Maka carilah komunitas di antara sekian banyak komunitas muslim (jama'ah minal muslimin) yang menurut kita baik, yakni mengajarkan nilai-nilai Islam yang moderat, inklusif dan tidak radikal. Jangan ikuti jama'ah yang menganggap kelompoknya saja yang benar, apalagi sampai mengkafirkan sesama muslim (takfiri), seperti ISIS.
Sebab kalau kita hanya sholih secara pribadi tanpa punya komunitas (berjama'ah) berarti kita sebenarnya belum menjadi muslim kaffah (utuh) dan belum berjuang untuk Islam secara amal jama'i (bersama-sama). Kita masih egois dan induvidualistik karena hanya memikirkan kesholihan diri sendiri saja.

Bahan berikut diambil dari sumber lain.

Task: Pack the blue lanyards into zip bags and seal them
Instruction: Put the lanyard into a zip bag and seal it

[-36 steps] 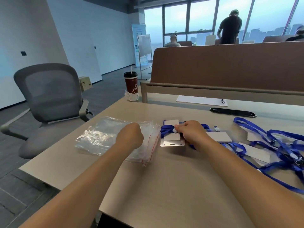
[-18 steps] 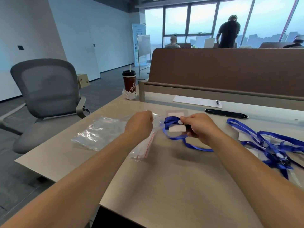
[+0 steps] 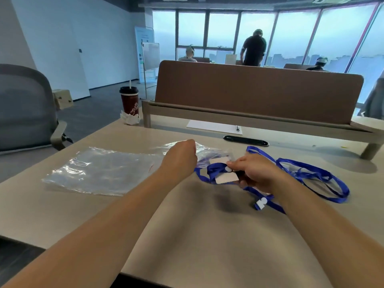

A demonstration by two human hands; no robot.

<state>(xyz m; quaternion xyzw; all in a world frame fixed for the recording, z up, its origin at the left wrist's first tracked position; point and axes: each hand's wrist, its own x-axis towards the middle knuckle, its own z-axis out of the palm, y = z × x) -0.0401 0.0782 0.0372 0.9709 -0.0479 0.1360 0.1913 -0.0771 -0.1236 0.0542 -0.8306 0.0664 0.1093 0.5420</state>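
Observation:
My right hand (image 3: pixel 254 173) grips a bundled blue lanyard (image 3: pixel 215 170) with its white badge card (image 3: pixel 225 178), held just above the desk. My left hand (image 3: pixel 180 157) pinches a clear zip bag (image 3: pixel 209 153) lifted off the desk, its mouth toward the lanyard; the lanyard's front end lies at or just inside that mouth. A stack of clear zip bags (image 3: pixel 101 173) lies flat to the left. More blue lanyards (image 3: pixel 311 177) lie in loops on the desk to the right, with a white clip (image 3: pixel 260 202) near my right wrist.
A beige desk (image 3: pixel 197 235) carries everything. A brown divider panel (image 3: pixel 255 92) runs along the back, with a sheet of paper and pen (image 3: pixel 214 127) and a black cable slot (image 3: pixel 246 140) before it. A coffee cup (image 3: pixel 129 101) stands back left. A grey office chair (image 3: pixel 25 109) is at left.
My left hand lifted one zip bag from the stack and brought it to the right. My right hand raised the bundled lanyard off the desk toward the bag's mouth.

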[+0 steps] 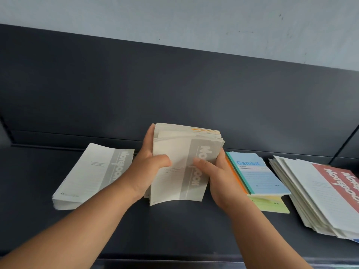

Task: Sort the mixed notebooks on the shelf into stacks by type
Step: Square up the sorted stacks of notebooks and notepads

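Two-handed, held the mixed notebook bundle tilted up on the shelf, between the grey-band stack and the Gambit stack, left hand and right hand curled round its sides, thumbs on the front cover; judged likely to fan and slide apart if either grip loosened on those thin, bowed covers.

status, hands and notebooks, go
Left hand and right hand grip the cream grey-banded notebook bundle, centre of dark shelf. Grey-banded stack left; blue Gambit stack and red-banded stack right. Nothing in the way.
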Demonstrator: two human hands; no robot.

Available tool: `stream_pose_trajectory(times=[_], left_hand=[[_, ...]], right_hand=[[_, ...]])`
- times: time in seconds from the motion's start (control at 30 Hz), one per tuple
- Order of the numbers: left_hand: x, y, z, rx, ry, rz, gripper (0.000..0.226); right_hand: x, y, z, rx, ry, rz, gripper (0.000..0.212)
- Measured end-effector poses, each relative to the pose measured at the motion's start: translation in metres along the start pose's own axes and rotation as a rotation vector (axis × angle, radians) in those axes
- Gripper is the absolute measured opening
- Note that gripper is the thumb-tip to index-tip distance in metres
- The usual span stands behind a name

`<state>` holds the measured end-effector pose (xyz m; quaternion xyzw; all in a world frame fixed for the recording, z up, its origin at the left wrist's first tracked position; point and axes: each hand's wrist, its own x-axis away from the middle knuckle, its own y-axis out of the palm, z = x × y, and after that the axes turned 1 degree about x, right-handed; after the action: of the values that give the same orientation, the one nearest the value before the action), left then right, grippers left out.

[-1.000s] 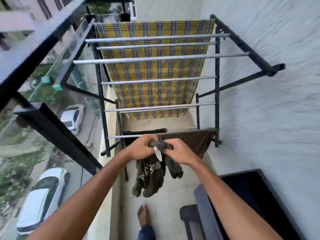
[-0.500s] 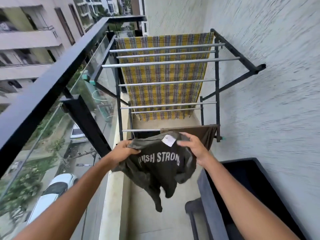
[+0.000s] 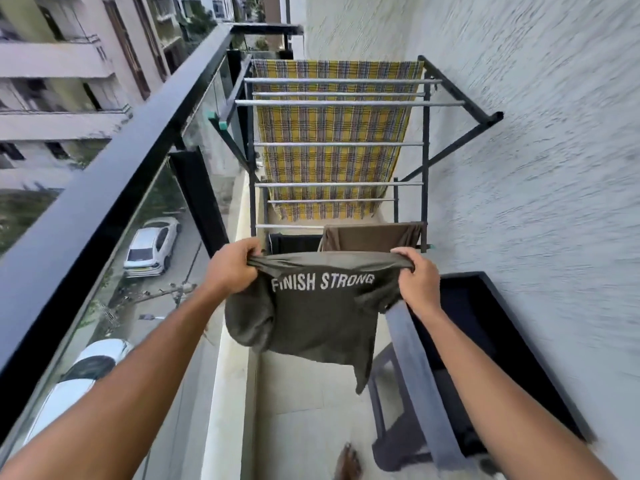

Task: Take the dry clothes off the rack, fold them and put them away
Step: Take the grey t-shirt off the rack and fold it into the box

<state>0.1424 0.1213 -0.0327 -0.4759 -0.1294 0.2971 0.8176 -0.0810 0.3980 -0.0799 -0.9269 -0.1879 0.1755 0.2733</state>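
A dark olive T-shirt point(image 3: 318, 320) printed "FINISH STRONG" hangs stretched between my hands in front of the drying rack point(image 3: 426, 161). My left hand point(image 3: 232, 268) grips its left top edge and my right hand point(image 3: 417, 282) grips the right top edge. The shirt's lower part droops towards the floor. On the rack a yellow checked cloth point(image 3: 332, 157) hangs over the far bars, a brown garment point(image 3: 374, 237) lies over the nearest low bar, and a black garment point(image 3: 294, 242) hangs beside it.
A black railing with glass panels point(image 3: 114, 181) runs along the left, with cars on the street below. A rough white wall point(image 3: 536, 168) closes the right side. A dark table point(image 3: 485, 341) stands at lower right. A bare foot point(image 3: 348, 462) shows on the tiled floor.
My hands moved apart and spread the bunched T-shirt wide, so the whole print now reads. The view tilted up and shifted left.
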Motion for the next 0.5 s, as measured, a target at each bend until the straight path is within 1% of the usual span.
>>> stream_pose_trajectory(times=[0.07, 0.1, 0.2, 0.27, 0.33, 0.4, 0.43, 0.5], left_hand=[[0.018, -0.005, -0.002, -0.070, 0.014, 0.059, 0.032], [0.024, -0.007, -0.003, -0.074, 0.000, 0.080, 0.033], [0.041, -0.013, -0.005, -0.144, -0.062, 0.081, 0.032], [0.050, -0.011, -0.005, -0.223, -0.113, 0.077, 0.030], [0.057, -0.004, -0.009, -0.190, -0.152, 0.086, 0.030], [0.059, 0.004, -0.013, -0.066, -0.198, 0.068, 0.031], [0.061, 0.009, -0.014, 0.002, -0.231, 0.061, 0.030], [0.063, 0.012, -0.015, 0.122, -0.301, 0.103, 0.030]], right_hand=[[0.016, -0.007, -0.008, 0.109, -0.042, 0.054, 0.045], [0.021, -0.011, -0.009, 0.196, -0.080, 0.050, 0.042], [0.030, -0.033, -0.010, 0.464, -0.197, 0.037, 0.031], [0.034, -0.047, -0.009, 0.637, -0.211, 0.034, 0.025], [0.039, -0.054, -0.010, 0.763, -0.154, -0.029, 0.019], [0.042, -0.058, -0.008, 0.840, -0.062, -0.092, 0.016], [0.044, -0.061, -0.004, 0.849, -0.012, -0.108, 0.017], [0.047, -0.063, 0.004, 0.755, 0.108, -0.098, 0.021]])
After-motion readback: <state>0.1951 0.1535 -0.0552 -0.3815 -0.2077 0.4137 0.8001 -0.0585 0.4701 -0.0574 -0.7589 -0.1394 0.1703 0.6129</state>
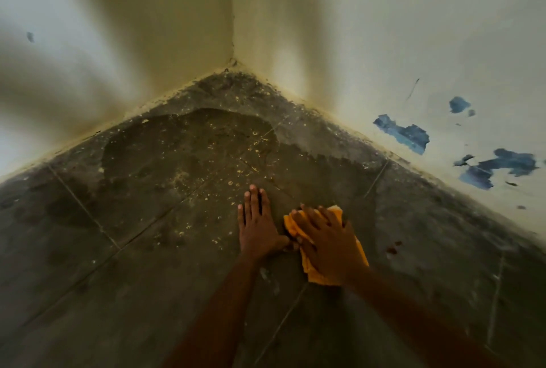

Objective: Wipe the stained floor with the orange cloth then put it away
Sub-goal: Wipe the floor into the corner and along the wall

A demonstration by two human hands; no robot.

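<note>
A: Entry, standing behind the person, corner of room. What's on the floor [141, 249]?

B: Dark grey tiles, grout lines running diagonally. A darker wet-looking patch [189, 143] spreads out from the corner, speckled with pale flecks. Small reddish-brown spots [393, 248] sit to the right of the hands.

A: Orange cloth?

B: The orange cloth [295, 227] lies bunched on the tile, near the middle of the floor area. The right hand [328, 245] is pressed flat on top of it, fingers spread apart, palm down. Cloth edges show past the fingertips and beside the wrist.

A: Clamped on it?

B: Not gripped as far as I can see, fingers splayed over it, pinning it to the floor.

A: Left hand?

B: The left hand [257, 224] is flat on bare tile just beside the cloth, fingers extended and close together, thumb reaching toward the cloth's edge. Holding nothing.

A: Walls?

B: Cream walls [339, 28] meet at the corner; the right one has peeled spots showing blue paint [404, 134].
</note>
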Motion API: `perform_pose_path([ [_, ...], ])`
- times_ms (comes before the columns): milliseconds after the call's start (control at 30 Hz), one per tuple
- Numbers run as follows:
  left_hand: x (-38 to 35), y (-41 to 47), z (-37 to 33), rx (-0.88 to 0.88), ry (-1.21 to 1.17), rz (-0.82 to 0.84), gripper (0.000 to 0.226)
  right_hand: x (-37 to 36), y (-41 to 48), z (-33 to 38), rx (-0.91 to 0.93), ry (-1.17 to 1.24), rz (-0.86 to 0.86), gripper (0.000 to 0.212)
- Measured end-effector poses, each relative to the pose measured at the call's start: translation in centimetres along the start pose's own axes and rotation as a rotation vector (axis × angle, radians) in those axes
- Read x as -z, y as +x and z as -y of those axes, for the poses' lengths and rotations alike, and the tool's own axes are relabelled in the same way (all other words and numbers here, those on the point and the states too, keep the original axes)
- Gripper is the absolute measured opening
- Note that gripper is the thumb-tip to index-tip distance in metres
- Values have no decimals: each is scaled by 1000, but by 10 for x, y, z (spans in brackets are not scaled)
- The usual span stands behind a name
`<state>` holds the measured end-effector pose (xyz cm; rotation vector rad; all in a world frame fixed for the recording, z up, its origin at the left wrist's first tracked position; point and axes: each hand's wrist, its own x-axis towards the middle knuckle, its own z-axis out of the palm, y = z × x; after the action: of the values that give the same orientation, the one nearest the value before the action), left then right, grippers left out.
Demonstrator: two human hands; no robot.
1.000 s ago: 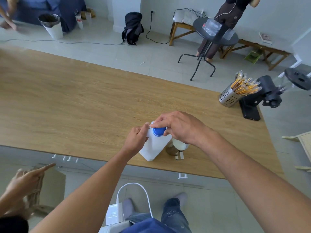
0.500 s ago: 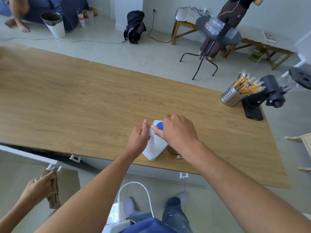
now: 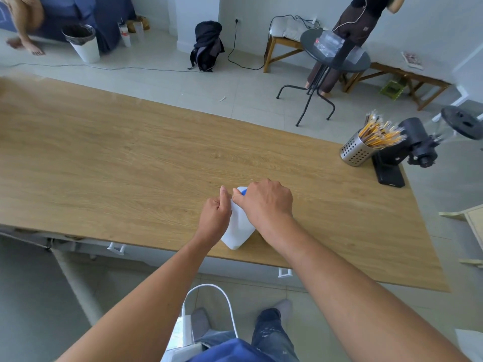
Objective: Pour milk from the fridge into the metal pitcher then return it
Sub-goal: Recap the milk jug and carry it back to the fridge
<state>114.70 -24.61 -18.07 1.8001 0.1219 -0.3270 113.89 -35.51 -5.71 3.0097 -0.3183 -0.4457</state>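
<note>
White milk jug (image 3: 239,226) stands upright nr the desk's (image 3: 104,158) front edge, right of centre. Left hand (image 3: 215,214) curled round jug's left side, gripping it. Right hand (image 3: 264,201) closed over the blue cap (image 3: 243,190) on top. Perforated metal cup w/ pencils (image 3: 356,151) nr far right corner.

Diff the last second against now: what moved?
The right hand closed down over the blue cap, now nearly covered; the metal pitcher is hidden behind that arm. The left hand still steadies the milk jug, which stays upright near the table edge.
</note>
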Motion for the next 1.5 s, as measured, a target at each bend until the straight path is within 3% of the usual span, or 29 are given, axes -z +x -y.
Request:
perform_pose_path([
  [167, 2, -4, -2, -4, -2, 24, 67, -17, -10, -36, -5, 288, -2, 79],
  [300, 2, -4, -3, -19, -1, 45, 72, -43, -20, -57, 30, 671, -73, 63],
  [400, 3, -5, -4, -36, 4, 56, 69, -62, -23, -62, 92, 815, -91, 58],
  [567, 3, -4, 0, -69, -8, 61, 74, -85, -28, -54, 177, 920, -23, 78],
  [767, 0, -4, -1, -58, -32, 59, 68, -114, -26, -50, 40, 1167, 18, 98],
  [967, 2, -6, -1, -41, -30, 92, 68, -128, -24, -48, 15, 1291, 21, 93],
  [1500, -16, -47, 2, 28, -34, 120, 67, -139, -69, -68, -15, 1349, 42, 87],
])
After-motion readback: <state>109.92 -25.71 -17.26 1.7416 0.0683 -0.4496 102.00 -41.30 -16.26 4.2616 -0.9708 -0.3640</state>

Hal ini tentu berlawanan dengan prinsip Islam sebagai wihdatul ummah (umat yang satu). "Sesungguhnya ini umatmu umat yang satu, dan aku adalah Rabmu, maka sembahlah Aku” (Qs. 21 ayat 92).
Kembali kepada pertanyaan ibu tadi, kesholihan pribadi tidaklah cukup. Setiap muslim juga harus memiliki kesholihan berjama'ah, untuk kebaikan dirinya, umat dan masyarakat luas. Disinilah pentingnya liqo' sebagai sarana untuk berjama'ah itu sendiri.
Renungkanlah..!
Jika kita cukup hanya sholih secara pribadi saja, lalu apa gunanya ibadah-ibadah yang mengingatkan kita tentang makna berjama'ah, seperti sholat berjama'ah di mesjid, ritual haji, bahkan zakat dan infaq sekalipun?
Bukankah serigala hanya akan menerkam domba yang sendirian?